Wages Increase at SMEs say FSB
Research from the Federation of Small Businesses (FSB) shows that nearly half of small firms with staff on the National Minimum Wage have increased or are considering raising their employees’ pay.
The research also found that the number of firms who paid their staff the national minimum was down from 27% in 2012 to 23% this year.
Furthermore, the data revealed that the Living Wage is being paid to staff in 49% of small businesses.
Whilst employers are obliged by law to pay no lower than the National Minimum Wage, there is no legislation to force them to pay the higher and more controversial Living Wage which would afford employees a better standard of living.
The FSB says that the Living wage, whilst being a positive aspirational goal, should not be imposed on small businesses. Forcing the Living Wage to be paid through legislation or public procurement contract terms will harm smaller businesses, say the FSB, and will quash competition.

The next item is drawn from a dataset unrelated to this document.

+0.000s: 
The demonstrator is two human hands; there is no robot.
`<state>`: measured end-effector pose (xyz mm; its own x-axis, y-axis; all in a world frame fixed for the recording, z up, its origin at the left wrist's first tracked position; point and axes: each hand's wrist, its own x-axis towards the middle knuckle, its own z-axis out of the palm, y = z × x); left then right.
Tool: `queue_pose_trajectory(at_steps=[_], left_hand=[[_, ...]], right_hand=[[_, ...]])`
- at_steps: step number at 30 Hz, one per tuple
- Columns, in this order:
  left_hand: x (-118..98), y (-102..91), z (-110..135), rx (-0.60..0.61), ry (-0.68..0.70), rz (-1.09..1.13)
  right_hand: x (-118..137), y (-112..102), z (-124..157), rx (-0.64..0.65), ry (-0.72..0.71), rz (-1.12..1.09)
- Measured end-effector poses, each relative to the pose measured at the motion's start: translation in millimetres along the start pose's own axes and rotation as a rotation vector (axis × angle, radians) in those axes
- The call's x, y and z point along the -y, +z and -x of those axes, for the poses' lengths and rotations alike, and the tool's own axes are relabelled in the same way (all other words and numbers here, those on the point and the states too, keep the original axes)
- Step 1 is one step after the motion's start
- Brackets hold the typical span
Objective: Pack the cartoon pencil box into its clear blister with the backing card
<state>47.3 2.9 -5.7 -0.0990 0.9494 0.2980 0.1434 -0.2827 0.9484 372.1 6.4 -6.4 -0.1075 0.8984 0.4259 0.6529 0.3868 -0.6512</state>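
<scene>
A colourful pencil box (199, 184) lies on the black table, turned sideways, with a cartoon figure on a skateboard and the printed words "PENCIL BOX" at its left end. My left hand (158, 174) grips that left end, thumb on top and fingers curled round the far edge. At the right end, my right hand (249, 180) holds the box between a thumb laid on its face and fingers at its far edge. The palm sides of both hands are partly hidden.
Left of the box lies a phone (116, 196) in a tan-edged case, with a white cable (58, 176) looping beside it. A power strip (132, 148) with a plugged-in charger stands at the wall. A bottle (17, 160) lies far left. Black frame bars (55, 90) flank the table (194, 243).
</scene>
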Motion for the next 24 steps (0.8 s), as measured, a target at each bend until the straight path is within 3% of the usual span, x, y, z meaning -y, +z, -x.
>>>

Recent news has indicated that the economic downturn has forced 5 million people to earn less than the Living Wage, amounting to 20% of the UK workforce.
John Allan, the FSB’s National Chairman, said of the business group’s findings:
"With confidence returning to small businesses after a period of wage restraint, our research shows our members are looking to pass on any extra profits to their staff, including those on low pay."
"Our findings also show that small businesses are already playing their part in the economic recovery by employing more staff and paying them more where possible. Small businesses are competing for good quality staff in the labour market and pay and benefits are a big part of this."
Allan did urge caution though, adding:
"However, even with the beginnings of an economic recovery, small businesses in some sectors still face rising business rates and utility bills. This means that not all firms are in a position to raise salaries and policymakers therefore need to be prudent when legislating on pay."
John Allan had words for policy makers, saying that more needed to be done to help small businesses:
"Any future Government will want to explore other ways to enable firms to pay more. This should start by coming up with a long-term enterprise policy to help create the optimal environment to do business and boost economic growth. Our education and skills system has to be better linked to the needs of the business community. This in turn will help small firms create jobs and further boost salaries."
The Federation of Small Businesses, alongside the Institute for Public Policy Research, will be discussing SMEs at the Labour Party Conference in Brighton and will be asking shadow business secretary, Chukka Umuna MP, what a future Labour Government might do to support small businesses and help to employ more people.
Currently, as tentative green shoots appear in the economy, there is pressure on small firms to increase pay. However, not all employers are able to cover the additional costs of an increase in wages. The retail and hospitality sectors, traditionally known for low-pay, are still recovering from the downturn and are expected to find it hardest to keep up with pay increases.
The National Minimum Wage will increase again on 1st October 2013.